■ EXERCISE DESCRIPTION: All of the records must be repeated exactly as they read.

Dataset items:
*** Begin section ***

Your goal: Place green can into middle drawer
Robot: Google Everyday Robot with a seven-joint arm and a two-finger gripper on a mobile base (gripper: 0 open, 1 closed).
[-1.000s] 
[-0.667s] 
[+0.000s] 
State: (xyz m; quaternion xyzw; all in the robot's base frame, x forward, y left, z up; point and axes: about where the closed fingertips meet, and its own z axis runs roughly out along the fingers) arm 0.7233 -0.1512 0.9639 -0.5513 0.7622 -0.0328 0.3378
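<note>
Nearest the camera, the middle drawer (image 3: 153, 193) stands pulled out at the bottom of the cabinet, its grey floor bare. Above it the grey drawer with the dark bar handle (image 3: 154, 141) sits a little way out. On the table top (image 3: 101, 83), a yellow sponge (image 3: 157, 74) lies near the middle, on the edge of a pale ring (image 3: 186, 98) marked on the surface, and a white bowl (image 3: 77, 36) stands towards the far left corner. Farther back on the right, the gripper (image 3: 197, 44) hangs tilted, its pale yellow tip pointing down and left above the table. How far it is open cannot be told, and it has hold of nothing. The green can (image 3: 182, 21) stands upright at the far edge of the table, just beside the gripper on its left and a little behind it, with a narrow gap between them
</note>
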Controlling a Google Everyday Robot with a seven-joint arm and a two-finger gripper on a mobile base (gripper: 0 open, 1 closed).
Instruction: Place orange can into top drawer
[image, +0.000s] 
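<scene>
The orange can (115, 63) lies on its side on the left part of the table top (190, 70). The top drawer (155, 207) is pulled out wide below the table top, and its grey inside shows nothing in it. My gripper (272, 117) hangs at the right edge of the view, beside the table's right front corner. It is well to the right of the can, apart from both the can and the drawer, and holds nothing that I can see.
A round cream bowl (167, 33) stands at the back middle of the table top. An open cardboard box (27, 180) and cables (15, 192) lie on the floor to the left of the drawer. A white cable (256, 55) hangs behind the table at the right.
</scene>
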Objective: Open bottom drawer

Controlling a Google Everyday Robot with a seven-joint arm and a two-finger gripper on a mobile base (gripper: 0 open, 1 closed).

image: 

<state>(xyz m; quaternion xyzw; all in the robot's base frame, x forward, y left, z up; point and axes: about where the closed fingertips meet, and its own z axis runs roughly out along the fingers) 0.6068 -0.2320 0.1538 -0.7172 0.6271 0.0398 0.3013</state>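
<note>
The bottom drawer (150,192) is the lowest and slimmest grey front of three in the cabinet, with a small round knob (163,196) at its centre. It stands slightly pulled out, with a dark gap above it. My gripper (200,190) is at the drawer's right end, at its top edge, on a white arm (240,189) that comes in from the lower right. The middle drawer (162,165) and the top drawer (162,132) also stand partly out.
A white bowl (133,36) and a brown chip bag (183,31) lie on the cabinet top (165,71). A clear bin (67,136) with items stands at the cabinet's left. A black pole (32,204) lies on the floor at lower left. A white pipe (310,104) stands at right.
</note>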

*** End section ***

■ TASK RESPONSE:
Your goal: Place green can into middle drawer
Robot: Google Everyday Robot with a seven-joint arm and a two-finger gripper on a mobile base (gripper: 0 open, 1 closed).
[-1.000s] 
[-0.667s] 
[+0.000s] 
State: (xyz m; quaternion xyzw; all in the robot's base frame, x forward, y left, z up; point and axes: about where the closed fingertips meet, and its own z axis runs roughly out along the fingers) arm 0.7233 -0.1512 0.9639 -0.5513 0.7622 -0.0328 0.3378
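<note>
Nearest the camera, the middle drawer (image 3: 153, 193) stands pulled out at the bottom of the cabinet, its grey floor bare. Above it the grey drawer with the dark bar handle (image 3: 154, 141) sits a little way out. On the table top (image 3: 101, 83), a yellow sponge (image 3: 157, 74) lies near the middle, on the edge of a pale ring (image 3: 186, 98) marked on the surface, and a white bowl (image 3: 77, 36) stands towards the far left corner. Farther back on the right, the gripper (image 3: 197, 44) hangs tilted, its pale yellow tip pointing down and left above the table. How far it is open cannot be told, and it has hold of nothing. The green can (image 3: 182, 21) stands upright at the far edge of the table, just beside the gripper on its left and a little behind it, with a narrow gap between them
</note>
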Controlling a Google Everyday Robot with a seven-joint arm and a two-finger gripper on a mobile base (gripper: 0 open, 1 closed).
Instruction: Place orange can into top drawer
[image, +0.000s] 
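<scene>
The orange can (115, 63) lies on its side on the left part of the table top (190, 70). The top drawer (155, 207) is pulled out wide below the table top, and its grey inside shows nothing in it. My gripper (272, 117) hangs at the right edge of the view, beside the table's right front corner. It is well to the right of the can, apart from both the can and the drawer, and holds nothing that I can see.
A round cream bowl (167, 33) stands at the back middle of the table top. An open cardboard box (27, 180) and cables (15, 192) lie on the floor to the left of the drawer. A white cable (256, 55) hangs behind the table at the right.
</scene>
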Objective: Open bottom drawer

Controlling a Google Everyday Robot with a seven-joint arm and a two-finger gripper on a mobile base (gripper: 0 open, 1 closed).

image: 

<state>(xyz m; quaternion xyzw; all in the robot's base frame, x forward, y left, z up; point and axes: about where the closed fingertips meet, and its own z axis runs roughly out along the fingers) 0.6068 -0.2320 0.1538 -0.7172 0.6271 0.0398 0.3013</state>
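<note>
The bottom drawer (150,192) is the lowest and slimmest grey front of three in the cabinet, with a small round knob (163,196) at its centre. It stands slightly pulled out, with a dark gap above it. My gripper (200,190) is at the drawer's right end, at its top edge, on a white arm (240,189) that comes in from the lower right. The middle drawer (162,165) and the top drawer (162,132) also stand partly out.
A white bowl (133,36) and a brown chip bag (183,31) lie on the cabinet top (165,71). A clear bin (67,136) with items stands at the cabinet's left. A black pole (32,204) lies on the floor at lower left. A white pipe (310,104) stands at right.
</note>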

What is written here forms the complete answer.